• _Try it_
Copy each line below holding "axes".

======== Data segment

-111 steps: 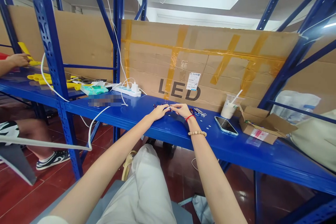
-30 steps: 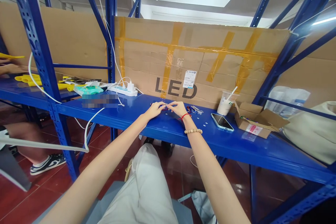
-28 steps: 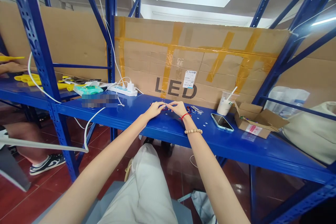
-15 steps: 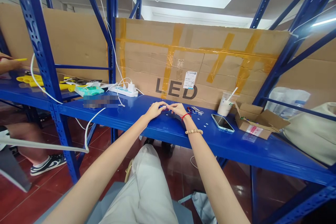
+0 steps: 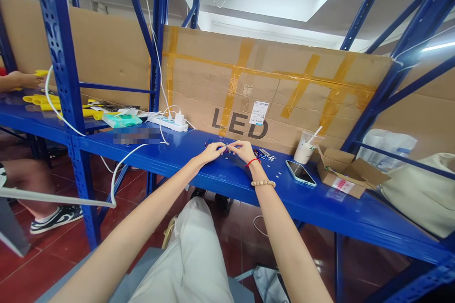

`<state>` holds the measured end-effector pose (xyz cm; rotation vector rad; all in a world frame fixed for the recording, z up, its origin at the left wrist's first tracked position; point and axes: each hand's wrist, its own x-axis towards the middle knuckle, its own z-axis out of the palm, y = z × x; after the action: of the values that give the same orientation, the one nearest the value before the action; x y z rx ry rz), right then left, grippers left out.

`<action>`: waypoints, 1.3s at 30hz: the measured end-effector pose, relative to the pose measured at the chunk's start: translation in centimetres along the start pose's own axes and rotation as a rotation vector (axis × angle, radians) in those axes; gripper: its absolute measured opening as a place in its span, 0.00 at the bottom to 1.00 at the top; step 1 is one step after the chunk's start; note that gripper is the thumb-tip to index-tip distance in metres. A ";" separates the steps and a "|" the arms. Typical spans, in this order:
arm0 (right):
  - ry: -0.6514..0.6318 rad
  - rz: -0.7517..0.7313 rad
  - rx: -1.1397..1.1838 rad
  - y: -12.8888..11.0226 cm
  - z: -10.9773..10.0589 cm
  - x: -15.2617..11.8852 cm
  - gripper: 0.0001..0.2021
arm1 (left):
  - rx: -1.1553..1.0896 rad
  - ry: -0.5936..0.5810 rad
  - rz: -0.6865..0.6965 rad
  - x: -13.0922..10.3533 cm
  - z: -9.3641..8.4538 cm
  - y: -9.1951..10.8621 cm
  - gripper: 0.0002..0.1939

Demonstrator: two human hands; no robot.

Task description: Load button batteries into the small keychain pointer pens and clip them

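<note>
Over the blue shelf table [image 5: 192,156], my left hand [image 5: 212,152] and my right hand [image 5: 242,151] meet fingertip to fingertip. Both are closed in a pinch around something too small to make out. Just right of my right hand lies a little pile of small metal pieces [image 5: 265,154], silvery with some red and blue. More dark and reddish bits show behind my fingers, partly hidden. A few small pale dots lie on the table near my right wrist, which wears a red string and a beaded bracelet [image 5: 263,183].
To the right are a phone [image 5: 300,173], a cup with a straw [image 5: 304,149], an open cardboard box [image 5: 350,173] and a pale bag [image 5: 423,189]. A power strip [image 5: 168,123] with white cables stands left. A co-worker's hand [image 5: 26,80] is near yellow tubes [image 5: 40,100].
My fingertips have drawn together into a tighter pinch; the hands stay in about the same place. The view has tilted slightly. At far left, the co-worker's hand has shifted right.
</note>
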<state>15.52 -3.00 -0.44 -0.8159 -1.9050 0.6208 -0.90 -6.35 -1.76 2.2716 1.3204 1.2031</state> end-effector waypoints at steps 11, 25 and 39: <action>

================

• _Problem solution_
`<state>` holds the measured end-effector pose (xyz cm; rotation vector rad; all in a world frame fixed for the recording, z up, its origin at the left wrist's first tracked position; point and axes: each hand's wrist, its own x-axis towards the middle knuckle, its own z-axis out of the palm, y = z × x; after the action: of the values that give the same orientation, the one nearest the value before the action; x y z rx ry rz), right then left, grippers left out.
`<action>`: waypoints, 1.3s at 30hz: the measured end-effector pose, relative to the pose measured at the chunk's start: translation in centimetres along the start pose's own axes and rotation as a rotation vector (axis × angle, radians) in those axes; gripper: its absolute measured opening as a place in its span, 0.00 at the bottom to 1.00 at the top; step 1 is one step after the chunk's start; note that gripper is the thumb-tip to index-tip distance in metres. A ";" separates the steps and a "|" the arms. Typical spans, in this order:

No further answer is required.